** DATA SECTION follows **

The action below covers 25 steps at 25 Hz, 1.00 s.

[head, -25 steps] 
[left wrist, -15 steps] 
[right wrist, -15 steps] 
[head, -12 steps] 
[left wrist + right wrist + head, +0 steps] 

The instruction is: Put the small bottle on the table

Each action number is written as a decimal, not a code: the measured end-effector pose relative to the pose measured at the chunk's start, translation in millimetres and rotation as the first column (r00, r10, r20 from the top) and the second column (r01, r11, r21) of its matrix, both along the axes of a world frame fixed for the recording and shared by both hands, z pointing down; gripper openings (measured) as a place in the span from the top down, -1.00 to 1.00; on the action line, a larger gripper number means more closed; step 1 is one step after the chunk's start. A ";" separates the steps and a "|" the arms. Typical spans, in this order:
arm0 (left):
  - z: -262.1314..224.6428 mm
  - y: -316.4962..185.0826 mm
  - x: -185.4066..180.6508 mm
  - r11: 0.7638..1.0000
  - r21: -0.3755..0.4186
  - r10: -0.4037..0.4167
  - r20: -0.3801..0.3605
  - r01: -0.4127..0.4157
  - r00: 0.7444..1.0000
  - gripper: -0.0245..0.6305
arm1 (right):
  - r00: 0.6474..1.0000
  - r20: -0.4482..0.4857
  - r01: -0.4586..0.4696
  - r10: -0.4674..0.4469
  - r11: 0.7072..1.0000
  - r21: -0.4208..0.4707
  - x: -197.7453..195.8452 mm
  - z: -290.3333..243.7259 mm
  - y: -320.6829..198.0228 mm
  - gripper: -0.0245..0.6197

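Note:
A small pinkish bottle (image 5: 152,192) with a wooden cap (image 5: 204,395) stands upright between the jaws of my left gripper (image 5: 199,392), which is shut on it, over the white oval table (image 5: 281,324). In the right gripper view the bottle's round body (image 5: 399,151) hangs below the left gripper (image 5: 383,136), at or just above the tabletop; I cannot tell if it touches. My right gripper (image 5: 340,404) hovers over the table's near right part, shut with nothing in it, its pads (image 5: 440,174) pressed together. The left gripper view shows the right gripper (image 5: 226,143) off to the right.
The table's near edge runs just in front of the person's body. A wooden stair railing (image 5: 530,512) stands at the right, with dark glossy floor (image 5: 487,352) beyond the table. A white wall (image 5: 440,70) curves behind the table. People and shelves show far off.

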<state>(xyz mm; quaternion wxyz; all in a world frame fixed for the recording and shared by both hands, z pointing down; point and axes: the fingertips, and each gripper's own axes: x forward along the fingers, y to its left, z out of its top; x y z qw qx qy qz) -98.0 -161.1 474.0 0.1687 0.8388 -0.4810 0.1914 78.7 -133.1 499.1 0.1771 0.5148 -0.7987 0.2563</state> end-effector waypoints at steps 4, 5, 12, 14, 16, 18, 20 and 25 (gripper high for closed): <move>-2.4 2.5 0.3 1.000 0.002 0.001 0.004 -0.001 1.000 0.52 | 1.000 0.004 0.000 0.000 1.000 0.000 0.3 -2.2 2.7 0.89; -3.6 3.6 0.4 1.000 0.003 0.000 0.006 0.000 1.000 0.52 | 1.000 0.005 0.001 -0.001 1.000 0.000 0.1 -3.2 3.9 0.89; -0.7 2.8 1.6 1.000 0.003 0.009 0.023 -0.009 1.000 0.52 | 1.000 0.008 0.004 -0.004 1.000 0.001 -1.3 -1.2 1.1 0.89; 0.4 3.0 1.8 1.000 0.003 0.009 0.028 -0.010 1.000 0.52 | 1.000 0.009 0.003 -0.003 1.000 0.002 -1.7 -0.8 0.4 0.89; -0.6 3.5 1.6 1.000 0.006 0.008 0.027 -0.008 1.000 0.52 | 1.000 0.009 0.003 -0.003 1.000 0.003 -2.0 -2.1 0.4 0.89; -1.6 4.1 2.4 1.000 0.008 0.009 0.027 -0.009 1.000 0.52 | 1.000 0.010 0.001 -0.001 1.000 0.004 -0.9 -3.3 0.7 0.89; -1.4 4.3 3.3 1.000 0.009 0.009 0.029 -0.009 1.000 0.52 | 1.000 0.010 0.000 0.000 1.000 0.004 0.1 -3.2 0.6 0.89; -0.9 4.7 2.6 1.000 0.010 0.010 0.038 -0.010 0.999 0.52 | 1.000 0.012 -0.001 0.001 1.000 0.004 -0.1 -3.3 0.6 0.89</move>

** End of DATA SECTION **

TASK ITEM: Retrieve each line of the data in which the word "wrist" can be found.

ANSWER SPACE:
[left wrist, -15 steps] 
[right wrist, -15 steps] 
[left wrist + right wrist + head, +0 steps] 

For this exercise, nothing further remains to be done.